6/7/2017 – Se n’è parlati per anni, nel mezzo di memorabili scontri tra partiti e anche tra comuni. Poi la pratica è finita in sonno. Ma oggi è rispuntata dal cappello magico del comune di Reggio Emilia e di Iren. A Gavassa, dove doveva sorgere il famoso inceneritore, nascerà comunque un mega impianto di trattamento rifiuti per la trasformazione della frazione organica in biogas: centomila tonnellate l’anno di rifiuti di Reggio, Parma e Piacenza.  Inoltre a Gavassa sarà trasferito l’impianto di compostaggio che attualmente impesta Mancasale.

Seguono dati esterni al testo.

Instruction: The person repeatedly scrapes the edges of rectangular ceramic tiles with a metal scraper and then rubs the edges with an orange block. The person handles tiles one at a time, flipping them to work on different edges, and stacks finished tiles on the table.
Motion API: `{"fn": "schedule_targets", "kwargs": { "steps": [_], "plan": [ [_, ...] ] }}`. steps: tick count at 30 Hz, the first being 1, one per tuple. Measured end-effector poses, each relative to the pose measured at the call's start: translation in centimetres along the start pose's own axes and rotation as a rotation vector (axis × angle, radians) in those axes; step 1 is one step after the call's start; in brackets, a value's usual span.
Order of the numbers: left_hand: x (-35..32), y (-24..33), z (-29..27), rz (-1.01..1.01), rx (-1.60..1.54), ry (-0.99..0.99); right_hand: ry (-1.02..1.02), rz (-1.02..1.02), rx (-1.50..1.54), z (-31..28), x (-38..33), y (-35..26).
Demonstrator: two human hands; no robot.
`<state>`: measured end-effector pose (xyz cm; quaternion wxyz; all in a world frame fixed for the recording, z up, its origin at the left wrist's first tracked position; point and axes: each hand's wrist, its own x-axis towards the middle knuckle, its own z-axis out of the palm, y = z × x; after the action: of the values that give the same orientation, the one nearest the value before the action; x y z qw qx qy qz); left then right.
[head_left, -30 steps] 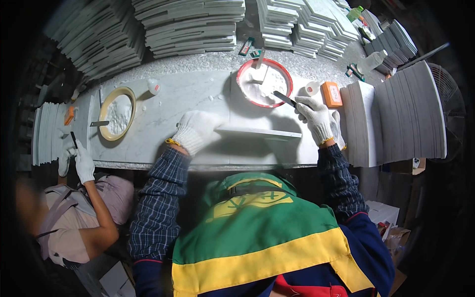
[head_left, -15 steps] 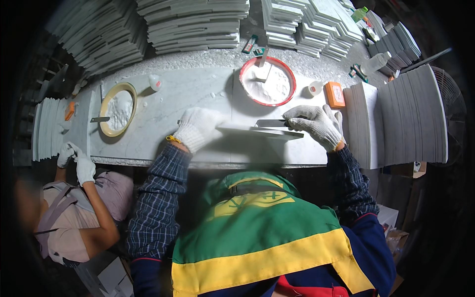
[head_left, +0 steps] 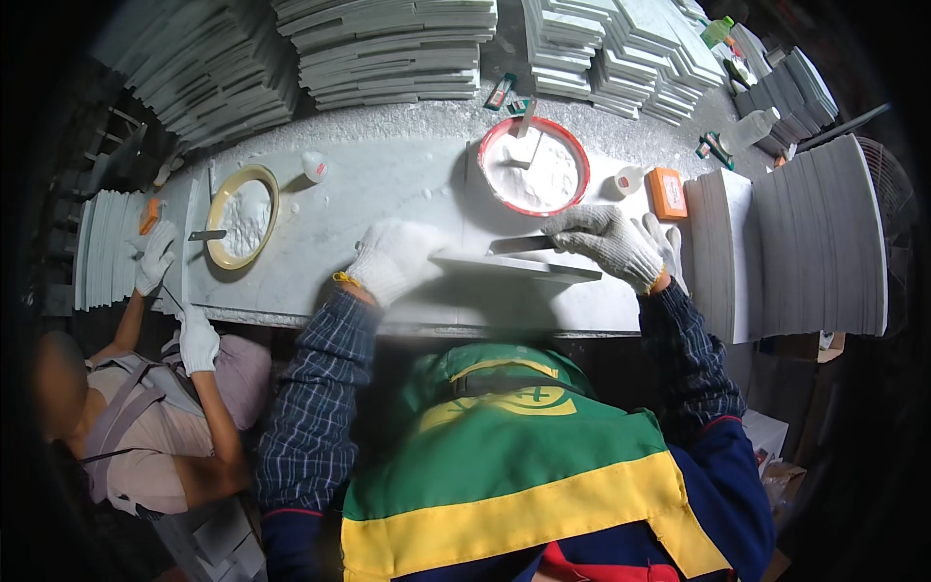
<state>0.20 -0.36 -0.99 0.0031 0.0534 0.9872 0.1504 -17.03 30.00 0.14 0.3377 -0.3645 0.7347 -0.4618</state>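
In white knit gloves, both my hands work over the marble bench. My left hand [head_left: 398, 262] is closed on the left end of a thin stone tile [head_left: 524, 268], held tilted above the bench with its edge toward me. My right hand [head_left: 603, 241] grips a flat-bladed scraper [head_left: 521, 244], its blade lying at the tile's upper side. Whether blade and tile touch, I cannot tell. Beyond my right hand stands a red-rimmed bowl [head_left: 586, 167] of white paste or powder, with another scraper standing in it.
A yellow bowl [head_left: 275, 199] of white material stands left, near a co-worker's gloved hand [head_left: 200, 341]. Tile stacks rise at the back [head_left: 388, 58] and right [head_left: 819, 238]. An orange box [head_left: 667, 193], a small white cup [head_left: 628, 180] and a clear bottle [head_left: 750, 130] stand at right.
My right hand and scraper have shifted slightly left along the tile. The co-worker's hands have moved apart, one up toward the left tile stack. The whole view has shifted a little.
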Motion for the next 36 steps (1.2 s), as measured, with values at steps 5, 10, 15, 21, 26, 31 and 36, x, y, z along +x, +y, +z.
{"fn": "schedule_targets", "kwargs": {
  "steps": [5, 10, 15, 21, 26, 31, 36],
  "plan": [
    [0.1, -0.3, 0.0, 0.019, 0.067, -0.038, 0.025, 0.046, -0.044, 0.0, 0.1, 0.0],
    [0.2, -0.4, 0.2, -0.003, 0.013, -0.041, 0.026, 0.069, 0.027, 0.0, -0.1, 0.0],
    [0.1, -0.4, 0.2, -0.01, 0.045, -0.055, 0.051, -0.002, -0.037, 0.0, -0.1, -0.1],
    [0.2, -0.3, 0.1, -0.012, 0.043, -0.058, 0.073, -0.008, 0.018, 0.1, -0.2, -0.1],
    [0.3, -0.3, 0.0, -0.016, -0.031, -0.061, 0.132, -0.221, -0.213, 0.2, -0.7, 0.4],
    [0.3, -0.2, 0.0, 0.015, 0.016, -0.048, 0.152, -0.177, -0.165, 0.3, -1.0, 0.8],
    [0.2, -0.2, 0.1, 0.012, 0.022, -0.06, 0.198, -0.084, -0.087, 0.1, -1.3, 0.1]
  ]
}}
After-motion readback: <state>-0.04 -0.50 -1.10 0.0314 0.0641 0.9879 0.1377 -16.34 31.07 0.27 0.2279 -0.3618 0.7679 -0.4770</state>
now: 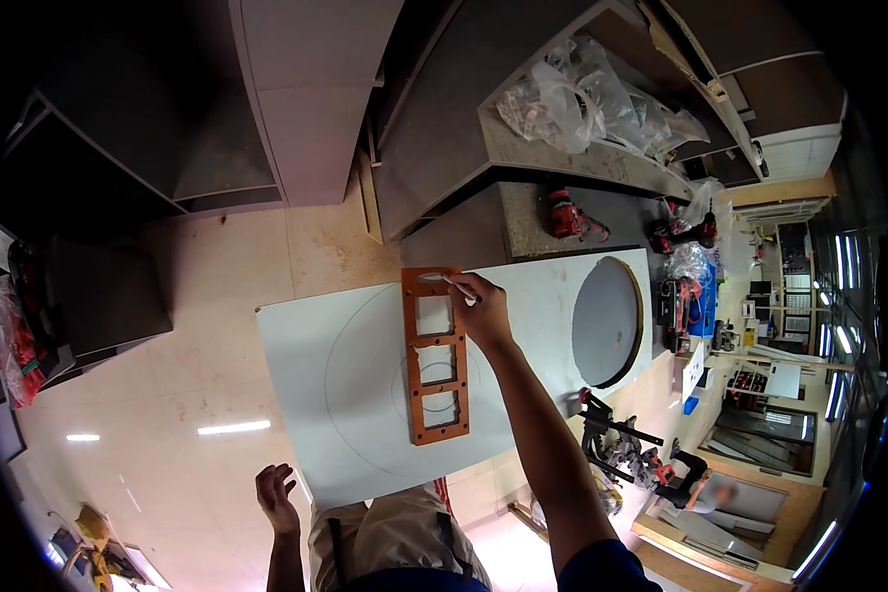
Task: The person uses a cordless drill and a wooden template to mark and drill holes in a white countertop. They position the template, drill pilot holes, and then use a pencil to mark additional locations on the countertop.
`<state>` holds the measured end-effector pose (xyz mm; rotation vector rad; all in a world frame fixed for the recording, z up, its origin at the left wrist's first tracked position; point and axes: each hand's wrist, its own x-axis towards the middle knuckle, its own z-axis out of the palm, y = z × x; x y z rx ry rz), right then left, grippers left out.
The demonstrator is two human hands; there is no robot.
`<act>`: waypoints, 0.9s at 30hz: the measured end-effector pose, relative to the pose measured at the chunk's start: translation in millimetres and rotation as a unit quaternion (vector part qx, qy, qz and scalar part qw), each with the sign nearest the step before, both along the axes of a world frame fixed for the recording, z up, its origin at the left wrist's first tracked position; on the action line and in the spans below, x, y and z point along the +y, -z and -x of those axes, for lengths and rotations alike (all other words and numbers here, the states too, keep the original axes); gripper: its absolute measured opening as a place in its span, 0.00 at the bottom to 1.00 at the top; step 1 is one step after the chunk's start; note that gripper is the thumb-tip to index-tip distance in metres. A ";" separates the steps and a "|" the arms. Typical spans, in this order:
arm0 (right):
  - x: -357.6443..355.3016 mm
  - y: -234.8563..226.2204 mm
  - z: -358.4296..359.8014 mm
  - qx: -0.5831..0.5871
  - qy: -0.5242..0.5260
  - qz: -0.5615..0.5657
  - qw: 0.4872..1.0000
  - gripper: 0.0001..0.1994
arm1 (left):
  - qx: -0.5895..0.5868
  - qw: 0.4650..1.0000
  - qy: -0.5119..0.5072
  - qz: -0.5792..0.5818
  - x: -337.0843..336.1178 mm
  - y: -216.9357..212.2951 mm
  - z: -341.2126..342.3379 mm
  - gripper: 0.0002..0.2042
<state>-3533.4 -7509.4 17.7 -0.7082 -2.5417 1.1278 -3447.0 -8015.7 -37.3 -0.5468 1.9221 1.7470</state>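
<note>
A white board (306, 355) lies in front of me, with a large and a smaller circle drawn on it and a round hole cut near its right end. Across the circles rests a flat reddish-brown template (461, 395) with several squarish openings and small holes along its bars. At the template's far end, my right hand (485, 314) is closed round a thin, light pencil (461, 286). My left hand (278, 496) hangs off the board's near left edge, fingers loosely bent and apart, holding nothing.
Beyond the board, a red power drill (567, 215) lies on a dark surface, below a shelf holding clear plastic bags (592, 94). Black clamps (612, 424) stick out by the board's right side. Dark cabinets stand at far left. Another person (701, 490) is farther off at right.
</note>
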 end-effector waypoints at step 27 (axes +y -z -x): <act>19.8 -0.9 7.5 -0.089 -0.015 -0.129 0.987 0.06 | 0.034 0.998 0.039 -0.039 23.6 8.7 -16.1 0.17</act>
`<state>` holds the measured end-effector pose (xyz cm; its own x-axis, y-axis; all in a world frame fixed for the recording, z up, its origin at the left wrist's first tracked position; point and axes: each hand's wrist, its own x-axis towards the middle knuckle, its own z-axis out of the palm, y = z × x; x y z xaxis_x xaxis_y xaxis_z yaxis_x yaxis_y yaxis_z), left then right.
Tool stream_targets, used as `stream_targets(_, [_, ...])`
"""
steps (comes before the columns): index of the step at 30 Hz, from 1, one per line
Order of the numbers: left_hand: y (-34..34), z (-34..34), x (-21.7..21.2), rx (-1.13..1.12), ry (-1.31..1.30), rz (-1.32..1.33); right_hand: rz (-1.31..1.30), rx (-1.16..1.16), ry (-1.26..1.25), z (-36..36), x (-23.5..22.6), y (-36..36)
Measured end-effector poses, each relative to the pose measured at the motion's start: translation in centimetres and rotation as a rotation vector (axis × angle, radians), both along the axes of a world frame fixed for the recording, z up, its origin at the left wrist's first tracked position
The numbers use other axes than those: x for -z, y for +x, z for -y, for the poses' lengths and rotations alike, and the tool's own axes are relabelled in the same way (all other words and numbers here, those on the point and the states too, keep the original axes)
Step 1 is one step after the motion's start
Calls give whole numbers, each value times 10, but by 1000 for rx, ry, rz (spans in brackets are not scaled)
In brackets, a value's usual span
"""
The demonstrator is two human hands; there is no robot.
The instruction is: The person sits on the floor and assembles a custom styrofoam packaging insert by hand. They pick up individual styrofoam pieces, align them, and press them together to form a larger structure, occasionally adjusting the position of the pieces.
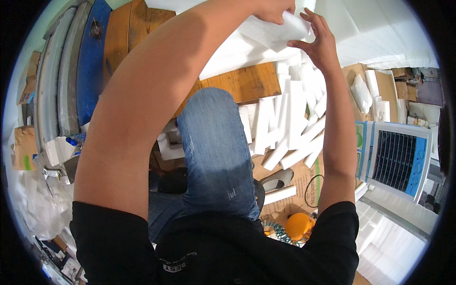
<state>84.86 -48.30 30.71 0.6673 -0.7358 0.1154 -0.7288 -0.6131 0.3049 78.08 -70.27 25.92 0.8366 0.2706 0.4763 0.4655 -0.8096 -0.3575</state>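
Observation:
A white foam piece (280, 34) lies tilted on a wooden bench (254, 84) at the top of the view, among larger white foam. My left hand (275, 9) reaches across from the left with its fingers curled and closed on the far edge of this piece. Part of that hand is cut off by the upper rim. My right hand (320, 43) is at the right end of the same piece, thumb and fingers spread apart around its corner. Whether the right fingers press on the foam is hard to see.
Many white foam strips (294, 114) are heaped right of my knee. A blue-and-white air cooler (396, 159) stands at the right. An orange round object (299, 226) with a coiled green hose (280, 232) lies near my right sleeve. Large white foam sheets (375, 33) rise behind.

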Motion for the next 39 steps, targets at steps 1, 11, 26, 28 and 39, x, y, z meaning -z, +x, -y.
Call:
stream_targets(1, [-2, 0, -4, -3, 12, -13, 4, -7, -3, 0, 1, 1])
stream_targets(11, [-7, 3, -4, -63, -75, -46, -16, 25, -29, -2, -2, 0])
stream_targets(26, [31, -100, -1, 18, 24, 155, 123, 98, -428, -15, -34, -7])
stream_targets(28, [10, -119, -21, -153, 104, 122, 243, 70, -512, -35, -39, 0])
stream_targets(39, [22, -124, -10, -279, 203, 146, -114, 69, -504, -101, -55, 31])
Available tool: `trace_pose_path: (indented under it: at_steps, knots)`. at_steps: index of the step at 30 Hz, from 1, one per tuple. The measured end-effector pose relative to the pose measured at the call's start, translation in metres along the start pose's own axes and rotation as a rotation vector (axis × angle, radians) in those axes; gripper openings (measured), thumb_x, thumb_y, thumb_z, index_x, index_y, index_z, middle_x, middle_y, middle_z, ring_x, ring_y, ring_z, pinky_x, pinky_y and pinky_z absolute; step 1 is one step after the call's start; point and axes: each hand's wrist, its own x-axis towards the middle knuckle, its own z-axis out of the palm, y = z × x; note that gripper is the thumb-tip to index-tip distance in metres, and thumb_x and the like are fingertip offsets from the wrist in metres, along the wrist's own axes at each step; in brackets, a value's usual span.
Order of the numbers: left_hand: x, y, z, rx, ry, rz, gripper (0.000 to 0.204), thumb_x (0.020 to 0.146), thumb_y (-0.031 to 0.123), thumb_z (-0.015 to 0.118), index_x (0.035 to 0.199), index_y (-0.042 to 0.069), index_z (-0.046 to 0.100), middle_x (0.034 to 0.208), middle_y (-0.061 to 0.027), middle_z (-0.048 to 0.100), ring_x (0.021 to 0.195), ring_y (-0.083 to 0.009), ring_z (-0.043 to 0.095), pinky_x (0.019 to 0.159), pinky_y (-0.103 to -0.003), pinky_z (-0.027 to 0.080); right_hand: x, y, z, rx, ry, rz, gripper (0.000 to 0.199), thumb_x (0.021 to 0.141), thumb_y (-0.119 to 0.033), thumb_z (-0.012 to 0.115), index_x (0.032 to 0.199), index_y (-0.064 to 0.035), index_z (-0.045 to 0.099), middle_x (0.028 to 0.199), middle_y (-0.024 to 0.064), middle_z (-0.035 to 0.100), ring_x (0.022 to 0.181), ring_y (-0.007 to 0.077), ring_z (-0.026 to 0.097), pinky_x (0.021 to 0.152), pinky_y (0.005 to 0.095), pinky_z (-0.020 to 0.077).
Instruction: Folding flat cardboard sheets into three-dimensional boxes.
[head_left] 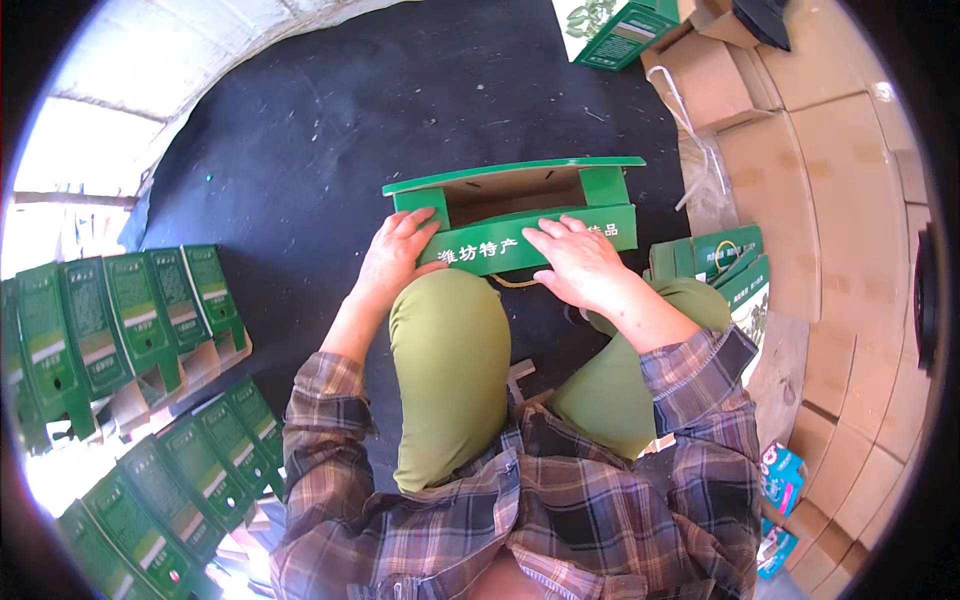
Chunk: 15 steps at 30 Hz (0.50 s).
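Observation:
A green cardboard gift box (pixel 510 245) with white lettering stands before my knees, its top open onto a bare brown inside. The long far flap is raised, and a green end flap shows at either side of the opening. My left hand (pixel 393 255) grips the box's left corner, fingers on the end flap and thumb on the front panel. Across the right part of that panel lies my right hand (pixel 585 262), fingers spread and stretched out. A yellow cord handle (pixel 515 284) hangs under the front panel, partly hidden by my right hand.
Rows of green boxes (pixel 140 310) stand at the left. More green boxes (pixel 725 255) lie beside my right knee. Brown cartons (pixel 850 220) are stacked along the right, with a white-and-green box (pixel 625 35) at the far right. Dark sheeting (pixel 400 90) covers the floor.

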Motion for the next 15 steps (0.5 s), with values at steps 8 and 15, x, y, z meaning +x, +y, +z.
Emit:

Il metano prodotto dai rifiuti a Gavassa, in un’area di 12 ettari (pari a 24 campi di calcio),  servirà ad alimentare gli autobus Seta. A realizzare l’impianto sarà Iren con un investimento di 54 milioni di euro.

Partner dell’operazione – è stato detto in una conferenza stampa – sarà il centro di ricerca del Crpa, che ha sede al tecnopolo ex Reggiane, che metterà a disposizione la tecnologia per il biogas.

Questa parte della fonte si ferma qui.